Callen Harty, artistic director of Broom Street Theater, will leave the position effective July 31. A Broom Street veteran of more than 25 years, he has led the east side theater company since longtime Broom Street artistic director Joel Gersmann died in 2005.
In 2008 Harty starred in a frightening real-life drama when he suffered a heart attack while performing in a Broom Street play. In his resignation letter (PDF) to the board of directors, he says that in the wake of his heart attack, which he calls a gift, he reexamined his priorities. "The job can be very stressful," he writes. "It has sometimes tired me out." He says he wants to focus on artistic work. "I cannot fulfill myself creatively while burdened with the minutiae of bureaucracy."
He cites a long list of accomplishments during his time at Broom Street, from updating the infrastructure ("Fixed the driveway") to introducing more diversity to the organization. Some of the changes he lists bespeak the fact that his predecessor, Gersmann, had a distinctly quirky approach to theater management. "Introduced ticketing," Harty writes.
As a Broom Street watcher for many years, I'm fascinated at the way the company is still loomed over by Gersmann, whose long Broom Street run began amid Madison's 1960s countercultural ferment. Under Gersmann Broom Street was "an autocracy," Harty writes. "Many people thought that the theater would die with him."

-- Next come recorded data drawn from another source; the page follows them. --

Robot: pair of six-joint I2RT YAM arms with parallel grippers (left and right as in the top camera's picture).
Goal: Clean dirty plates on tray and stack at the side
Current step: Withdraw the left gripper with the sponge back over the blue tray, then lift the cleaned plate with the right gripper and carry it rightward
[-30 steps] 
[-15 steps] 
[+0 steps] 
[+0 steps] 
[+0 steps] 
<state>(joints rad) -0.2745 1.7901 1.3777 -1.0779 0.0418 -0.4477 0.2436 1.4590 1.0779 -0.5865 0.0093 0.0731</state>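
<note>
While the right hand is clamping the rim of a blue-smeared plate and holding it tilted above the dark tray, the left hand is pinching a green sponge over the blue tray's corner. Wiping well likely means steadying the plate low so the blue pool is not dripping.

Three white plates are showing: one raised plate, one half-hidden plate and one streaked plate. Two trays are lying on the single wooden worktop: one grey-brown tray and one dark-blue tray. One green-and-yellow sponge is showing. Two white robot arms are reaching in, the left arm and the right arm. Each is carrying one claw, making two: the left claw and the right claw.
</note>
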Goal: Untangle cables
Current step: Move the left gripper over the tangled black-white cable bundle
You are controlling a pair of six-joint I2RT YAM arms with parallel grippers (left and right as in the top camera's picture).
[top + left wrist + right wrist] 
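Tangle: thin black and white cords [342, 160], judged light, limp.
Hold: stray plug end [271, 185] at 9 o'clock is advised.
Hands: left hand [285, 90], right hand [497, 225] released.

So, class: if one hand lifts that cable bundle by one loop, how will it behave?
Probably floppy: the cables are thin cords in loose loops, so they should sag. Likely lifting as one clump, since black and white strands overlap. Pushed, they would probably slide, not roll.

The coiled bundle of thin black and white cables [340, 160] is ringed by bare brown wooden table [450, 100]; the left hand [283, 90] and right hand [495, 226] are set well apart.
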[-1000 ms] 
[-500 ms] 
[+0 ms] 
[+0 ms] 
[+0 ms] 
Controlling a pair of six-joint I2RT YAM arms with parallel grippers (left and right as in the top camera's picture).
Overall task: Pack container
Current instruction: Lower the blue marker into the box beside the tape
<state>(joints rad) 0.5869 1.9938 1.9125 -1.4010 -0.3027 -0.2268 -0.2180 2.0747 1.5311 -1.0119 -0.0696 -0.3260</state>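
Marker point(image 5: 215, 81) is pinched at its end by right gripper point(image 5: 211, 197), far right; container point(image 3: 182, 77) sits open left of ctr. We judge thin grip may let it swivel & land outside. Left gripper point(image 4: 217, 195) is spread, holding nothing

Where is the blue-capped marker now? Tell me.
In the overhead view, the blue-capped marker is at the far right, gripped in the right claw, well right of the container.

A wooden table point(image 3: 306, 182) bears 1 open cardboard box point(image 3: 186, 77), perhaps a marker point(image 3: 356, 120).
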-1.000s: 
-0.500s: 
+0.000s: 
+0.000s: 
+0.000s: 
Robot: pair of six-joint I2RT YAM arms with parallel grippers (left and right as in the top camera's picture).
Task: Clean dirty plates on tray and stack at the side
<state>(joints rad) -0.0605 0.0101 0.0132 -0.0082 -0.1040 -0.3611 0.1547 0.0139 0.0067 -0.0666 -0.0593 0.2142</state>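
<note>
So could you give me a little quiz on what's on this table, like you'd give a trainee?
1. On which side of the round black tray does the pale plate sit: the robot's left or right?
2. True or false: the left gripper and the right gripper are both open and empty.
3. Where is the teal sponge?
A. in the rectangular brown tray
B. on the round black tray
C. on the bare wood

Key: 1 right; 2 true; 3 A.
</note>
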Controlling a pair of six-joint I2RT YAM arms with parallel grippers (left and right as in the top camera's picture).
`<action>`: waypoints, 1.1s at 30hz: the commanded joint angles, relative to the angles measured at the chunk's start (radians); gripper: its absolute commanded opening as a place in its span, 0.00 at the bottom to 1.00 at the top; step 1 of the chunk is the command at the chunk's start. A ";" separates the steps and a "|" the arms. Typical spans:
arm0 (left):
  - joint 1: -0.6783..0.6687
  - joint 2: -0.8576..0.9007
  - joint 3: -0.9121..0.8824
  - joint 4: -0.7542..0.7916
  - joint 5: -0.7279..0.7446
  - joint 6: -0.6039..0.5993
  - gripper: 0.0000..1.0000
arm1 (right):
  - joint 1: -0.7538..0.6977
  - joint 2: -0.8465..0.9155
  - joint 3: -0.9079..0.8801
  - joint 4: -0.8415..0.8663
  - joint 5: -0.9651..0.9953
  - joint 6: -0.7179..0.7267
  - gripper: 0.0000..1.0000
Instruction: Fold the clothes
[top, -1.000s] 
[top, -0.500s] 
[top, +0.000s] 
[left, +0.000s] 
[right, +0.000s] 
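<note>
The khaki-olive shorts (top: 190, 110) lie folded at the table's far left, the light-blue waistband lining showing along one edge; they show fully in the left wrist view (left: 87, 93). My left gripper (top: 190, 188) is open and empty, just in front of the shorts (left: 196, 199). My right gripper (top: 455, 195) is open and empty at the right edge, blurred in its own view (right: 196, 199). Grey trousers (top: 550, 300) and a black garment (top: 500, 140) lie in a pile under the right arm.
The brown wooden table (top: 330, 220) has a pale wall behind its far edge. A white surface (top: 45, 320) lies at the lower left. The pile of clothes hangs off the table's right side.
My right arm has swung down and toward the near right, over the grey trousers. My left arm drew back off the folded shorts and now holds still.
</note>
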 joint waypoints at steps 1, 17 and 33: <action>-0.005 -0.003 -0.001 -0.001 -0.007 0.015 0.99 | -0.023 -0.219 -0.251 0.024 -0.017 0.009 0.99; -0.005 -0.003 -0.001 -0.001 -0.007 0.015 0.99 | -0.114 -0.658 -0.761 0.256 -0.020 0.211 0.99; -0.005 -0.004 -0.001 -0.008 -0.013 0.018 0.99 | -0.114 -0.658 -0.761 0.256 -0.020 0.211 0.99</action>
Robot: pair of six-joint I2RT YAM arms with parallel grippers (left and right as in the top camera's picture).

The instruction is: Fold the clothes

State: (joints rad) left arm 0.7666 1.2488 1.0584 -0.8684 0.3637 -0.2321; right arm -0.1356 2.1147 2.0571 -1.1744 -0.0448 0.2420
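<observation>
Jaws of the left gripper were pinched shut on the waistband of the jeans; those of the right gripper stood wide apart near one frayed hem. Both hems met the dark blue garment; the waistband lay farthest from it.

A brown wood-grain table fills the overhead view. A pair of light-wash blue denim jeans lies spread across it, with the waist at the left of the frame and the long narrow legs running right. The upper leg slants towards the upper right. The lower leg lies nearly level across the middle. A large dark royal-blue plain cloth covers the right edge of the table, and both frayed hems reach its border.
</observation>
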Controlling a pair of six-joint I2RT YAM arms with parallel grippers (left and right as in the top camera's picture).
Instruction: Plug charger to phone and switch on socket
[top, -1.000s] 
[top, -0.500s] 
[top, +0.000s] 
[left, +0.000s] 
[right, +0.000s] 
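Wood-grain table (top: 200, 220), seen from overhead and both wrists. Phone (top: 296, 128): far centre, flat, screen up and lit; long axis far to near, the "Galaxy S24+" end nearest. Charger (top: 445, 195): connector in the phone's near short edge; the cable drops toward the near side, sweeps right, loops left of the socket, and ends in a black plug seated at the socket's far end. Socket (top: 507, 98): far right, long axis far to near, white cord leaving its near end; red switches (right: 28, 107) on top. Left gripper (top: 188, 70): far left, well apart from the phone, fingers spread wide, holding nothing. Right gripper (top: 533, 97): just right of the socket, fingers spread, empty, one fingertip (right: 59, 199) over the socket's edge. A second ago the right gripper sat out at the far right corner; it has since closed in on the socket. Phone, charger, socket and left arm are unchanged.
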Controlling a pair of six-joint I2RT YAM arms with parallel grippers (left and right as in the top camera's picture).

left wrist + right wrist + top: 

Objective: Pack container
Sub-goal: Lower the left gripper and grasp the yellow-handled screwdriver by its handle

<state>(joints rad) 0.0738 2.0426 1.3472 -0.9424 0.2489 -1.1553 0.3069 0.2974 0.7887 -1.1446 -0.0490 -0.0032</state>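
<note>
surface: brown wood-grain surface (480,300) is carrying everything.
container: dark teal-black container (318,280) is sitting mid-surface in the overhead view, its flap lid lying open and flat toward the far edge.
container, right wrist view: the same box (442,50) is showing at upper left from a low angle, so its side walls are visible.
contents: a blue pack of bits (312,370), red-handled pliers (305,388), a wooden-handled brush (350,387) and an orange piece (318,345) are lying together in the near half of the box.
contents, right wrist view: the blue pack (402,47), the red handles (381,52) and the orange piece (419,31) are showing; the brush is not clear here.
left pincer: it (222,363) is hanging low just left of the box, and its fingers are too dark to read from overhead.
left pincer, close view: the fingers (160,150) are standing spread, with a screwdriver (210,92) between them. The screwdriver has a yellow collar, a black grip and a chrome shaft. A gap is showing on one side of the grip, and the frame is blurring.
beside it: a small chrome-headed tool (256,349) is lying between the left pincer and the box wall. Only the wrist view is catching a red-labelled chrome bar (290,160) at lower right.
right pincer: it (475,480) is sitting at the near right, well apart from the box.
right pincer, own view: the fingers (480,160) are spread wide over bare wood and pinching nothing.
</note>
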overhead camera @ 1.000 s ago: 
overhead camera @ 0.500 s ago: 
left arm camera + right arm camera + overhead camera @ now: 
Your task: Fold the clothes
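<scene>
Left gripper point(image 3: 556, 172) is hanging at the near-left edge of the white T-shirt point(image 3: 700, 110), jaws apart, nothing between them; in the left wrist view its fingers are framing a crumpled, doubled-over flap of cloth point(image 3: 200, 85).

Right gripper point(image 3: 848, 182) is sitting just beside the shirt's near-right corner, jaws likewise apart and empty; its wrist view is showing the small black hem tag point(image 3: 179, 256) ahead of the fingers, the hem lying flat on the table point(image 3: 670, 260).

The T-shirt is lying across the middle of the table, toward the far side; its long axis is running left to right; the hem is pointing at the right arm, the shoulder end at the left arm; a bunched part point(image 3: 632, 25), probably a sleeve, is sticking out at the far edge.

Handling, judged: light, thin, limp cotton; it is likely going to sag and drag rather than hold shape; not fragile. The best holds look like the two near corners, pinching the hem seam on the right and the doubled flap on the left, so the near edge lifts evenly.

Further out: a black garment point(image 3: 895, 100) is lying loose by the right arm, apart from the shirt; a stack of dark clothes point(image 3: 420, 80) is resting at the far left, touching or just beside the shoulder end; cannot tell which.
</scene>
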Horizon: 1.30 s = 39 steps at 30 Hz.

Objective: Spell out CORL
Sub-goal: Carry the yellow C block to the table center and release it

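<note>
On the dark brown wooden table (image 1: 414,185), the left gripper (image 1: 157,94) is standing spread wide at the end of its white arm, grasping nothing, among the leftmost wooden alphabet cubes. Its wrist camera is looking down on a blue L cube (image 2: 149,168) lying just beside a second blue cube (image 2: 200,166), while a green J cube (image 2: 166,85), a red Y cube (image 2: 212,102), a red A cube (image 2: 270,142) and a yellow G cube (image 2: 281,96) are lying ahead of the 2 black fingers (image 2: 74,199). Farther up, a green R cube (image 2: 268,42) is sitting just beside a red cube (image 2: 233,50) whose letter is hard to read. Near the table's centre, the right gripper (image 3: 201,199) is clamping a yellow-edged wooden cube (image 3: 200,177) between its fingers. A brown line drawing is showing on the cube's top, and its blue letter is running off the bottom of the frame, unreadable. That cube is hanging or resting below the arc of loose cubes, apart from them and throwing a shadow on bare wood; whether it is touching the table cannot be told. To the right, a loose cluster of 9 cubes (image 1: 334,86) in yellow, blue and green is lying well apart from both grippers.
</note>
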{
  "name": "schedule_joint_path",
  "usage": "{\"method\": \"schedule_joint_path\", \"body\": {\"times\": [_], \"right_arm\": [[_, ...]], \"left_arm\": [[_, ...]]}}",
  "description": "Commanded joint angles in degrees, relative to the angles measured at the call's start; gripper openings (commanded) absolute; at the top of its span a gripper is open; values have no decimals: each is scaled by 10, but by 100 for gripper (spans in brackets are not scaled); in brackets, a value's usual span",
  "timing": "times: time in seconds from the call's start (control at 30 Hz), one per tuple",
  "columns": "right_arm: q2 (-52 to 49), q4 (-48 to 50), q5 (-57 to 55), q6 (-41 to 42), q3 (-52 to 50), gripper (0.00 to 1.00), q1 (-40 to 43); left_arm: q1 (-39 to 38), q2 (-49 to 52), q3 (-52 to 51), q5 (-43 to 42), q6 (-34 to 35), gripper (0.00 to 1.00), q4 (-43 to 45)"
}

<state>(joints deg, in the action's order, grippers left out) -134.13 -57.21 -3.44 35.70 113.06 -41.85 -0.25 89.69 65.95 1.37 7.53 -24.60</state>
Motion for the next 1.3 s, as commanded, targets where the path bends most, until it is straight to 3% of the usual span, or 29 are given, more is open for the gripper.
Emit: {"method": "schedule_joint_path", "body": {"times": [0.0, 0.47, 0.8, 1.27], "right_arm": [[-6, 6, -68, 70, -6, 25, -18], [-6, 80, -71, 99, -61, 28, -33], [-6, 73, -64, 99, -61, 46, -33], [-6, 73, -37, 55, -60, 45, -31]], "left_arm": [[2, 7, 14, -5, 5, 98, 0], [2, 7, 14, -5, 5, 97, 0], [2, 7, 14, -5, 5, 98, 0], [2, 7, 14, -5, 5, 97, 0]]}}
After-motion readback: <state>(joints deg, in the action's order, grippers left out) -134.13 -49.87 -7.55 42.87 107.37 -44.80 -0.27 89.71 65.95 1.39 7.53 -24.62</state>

The changes Harty lists are laudable. But just as laudable is the fact that five years after Gersmann's death, Broom Street still looks a lot like it did under his leadership. Unlike other local theater groups, Broom Street focuses almost exclusively on work by local playwrights. It continues to push boundaries -- in terms of subject matter, and indeed in terms of taste. It's a lively creative force for the city. Let's hope it stays that way, whoever's in charge.